De Gaulle understood all this, but never made peace with it. He never forgot (nor forgave) how the bureaucracy accommodated itself, with scarcely a flutter, to German occupation in 1940.

As for "the politicians," as he scornfully called them (in his own eyes, he was quite above politics), their infantile games were damaging and insulting to the eternal France. As de Gaulle saw it, the mercurial parliamentary coalitions of the '40s and '50s (17 governments in 12 years) could never make hard, incisive decisions.

Inflation, France's place in the European community and in the East- West struggle, the future of the rebellious colonies in Algeria and Indochina, the technical and economic future -- all these vital issues had been shelved, because government was too feeble to deal with them. With the brief exception of Pierre Mendes-France, no French prime minister had made a real choice since the war.

In 1958 there occurred the ultimate paralysis of parliamentary coalition government: an army mutiny in Algeria threatened to plunge the nation into civil war. De Gaulle took charge by near-universal acclamation and proceeded to write his long-held views into a new constitution.

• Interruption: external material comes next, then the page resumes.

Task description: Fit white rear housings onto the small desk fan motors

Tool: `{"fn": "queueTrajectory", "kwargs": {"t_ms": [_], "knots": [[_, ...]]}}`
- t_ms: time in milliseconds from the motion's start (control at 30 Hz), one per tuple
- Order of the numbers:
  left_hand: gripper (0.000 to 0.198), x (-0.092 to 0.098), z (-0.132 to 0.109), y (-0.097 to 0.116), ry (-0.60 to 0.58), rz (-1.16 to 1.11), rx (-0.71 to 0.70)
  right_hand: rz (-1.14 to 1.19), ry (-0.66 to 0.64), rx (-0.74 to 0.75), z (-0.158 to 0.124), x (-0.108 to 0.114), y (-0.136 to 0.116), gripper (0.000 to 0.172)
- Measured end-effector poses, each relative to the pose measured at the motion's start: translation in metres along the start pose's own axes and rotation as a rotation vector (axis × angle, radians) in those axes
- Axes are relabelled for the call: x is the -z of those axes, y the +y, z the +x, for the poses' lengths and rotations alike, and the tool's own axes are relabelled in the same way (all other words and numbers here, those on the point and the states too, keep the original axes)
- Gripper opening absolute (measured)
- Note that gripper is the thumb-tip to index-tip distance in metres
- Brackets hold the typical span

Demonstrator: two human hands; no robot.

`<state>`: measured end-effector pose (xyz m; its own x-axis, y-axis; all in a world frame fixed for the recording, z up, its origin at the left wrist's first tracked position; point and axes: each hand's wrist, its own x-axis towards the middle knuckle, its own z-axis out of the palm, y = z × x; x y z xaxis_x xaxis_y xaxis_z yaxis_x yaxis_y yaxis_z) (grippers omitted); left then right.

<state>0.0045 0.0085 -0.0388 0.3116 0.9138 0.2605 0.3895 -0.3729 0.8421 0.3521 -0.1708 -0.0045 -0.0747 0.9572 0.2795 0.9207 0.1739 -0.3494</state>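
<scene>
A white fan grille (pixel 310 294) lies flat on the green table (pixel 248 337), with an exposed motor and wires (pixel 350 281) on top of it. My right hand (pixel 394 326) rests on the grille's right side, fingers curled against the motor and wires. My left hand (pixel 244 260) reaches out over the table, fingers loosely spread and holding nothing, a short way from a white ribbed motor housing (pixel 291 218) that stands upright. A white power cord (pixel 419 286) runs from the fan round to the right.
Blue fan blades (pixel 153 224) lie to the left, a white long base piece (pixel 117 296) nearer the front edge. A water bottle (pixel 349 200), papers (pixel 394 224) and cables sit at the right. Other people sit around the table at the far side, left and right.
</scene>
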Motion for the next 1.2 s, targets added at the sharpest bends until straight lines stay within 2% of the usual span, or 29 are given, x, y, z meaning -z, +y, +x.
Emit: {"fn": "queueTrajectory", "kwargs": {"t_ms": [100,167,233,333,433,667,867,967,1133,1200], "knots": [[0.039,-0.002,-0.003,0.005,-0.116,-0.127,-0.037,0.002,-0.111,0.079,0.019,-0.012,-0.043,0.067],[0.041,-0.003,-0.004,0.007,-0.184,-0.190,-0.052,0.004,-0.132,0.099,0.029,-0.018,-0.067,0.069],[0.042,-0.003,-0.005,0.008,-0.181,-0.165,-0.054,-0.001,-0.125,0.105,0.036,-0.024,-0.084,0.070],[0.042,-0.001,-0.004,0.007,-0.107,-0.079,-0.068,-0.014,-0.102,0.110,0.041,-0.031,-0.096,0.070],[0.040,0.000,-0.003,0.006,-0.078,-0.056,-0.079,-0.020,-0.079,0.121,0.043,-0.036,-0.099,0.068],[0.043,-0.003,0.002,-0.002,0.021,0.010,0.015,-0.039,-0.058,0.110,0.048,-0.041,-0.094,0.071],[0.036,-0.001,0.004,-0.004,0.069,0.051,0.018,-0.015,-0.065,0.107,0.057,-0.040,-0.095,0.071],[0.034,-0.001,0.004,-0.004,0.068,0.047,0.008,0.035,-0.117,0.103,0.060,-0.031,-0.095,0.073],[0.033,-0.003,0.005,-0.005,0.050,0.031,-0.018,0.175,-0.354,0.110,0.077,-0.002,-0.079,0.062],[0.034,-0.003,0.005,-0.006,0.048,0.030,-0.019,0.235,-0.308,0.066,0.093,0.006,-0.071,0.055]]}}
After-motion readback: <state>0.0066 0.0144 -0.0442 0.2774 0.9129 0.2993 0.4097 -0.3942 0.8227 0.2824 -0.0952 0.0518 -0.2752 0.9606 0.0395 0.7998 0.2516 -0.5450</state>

What he clearly did not intend -- and it didn't happen as ong as de Gaulle and his prot,eg,e Georges Pompidou held the office -- was the conversion of the Fifth Republic presidency into just another politician's perch, where power could be manipulated in the name of some transitory ideological fancy.

But that is precisely what Francois Mitterrand and, to a significantly lesser degree, Valery Giscard d'Estaing have done with de Gaulle's imperial presidency, to its serious injury.

Mitterrand politicized what de Gaulle intended to be a sort of democratic emperorship. He has undermined the logic of the Fifth Republic and thrown France, once again, to the lemonade vendors -- the eternal anarchist in every French voter.

Although repudiated in the elections, Mitterrand has contrived a slick formula for his own survival, one an advertising agent might have thought up (and perhaps did). He calls it "cohabitation," a new term whose French overtones are presumably not so ribald as those of the same word in English.

However ambiguous the Fifth Republic constitution may be, "cohabitation" is a perversion of de Gaulle's design -- the intentions of the framer. De Gaulle would have deplored Mitterrand's embroilment of the presidency in programmatic politics, socialist at that. He would find it astonishing that having done so and failed, Mitterrand clings to the shell of a vanished authority.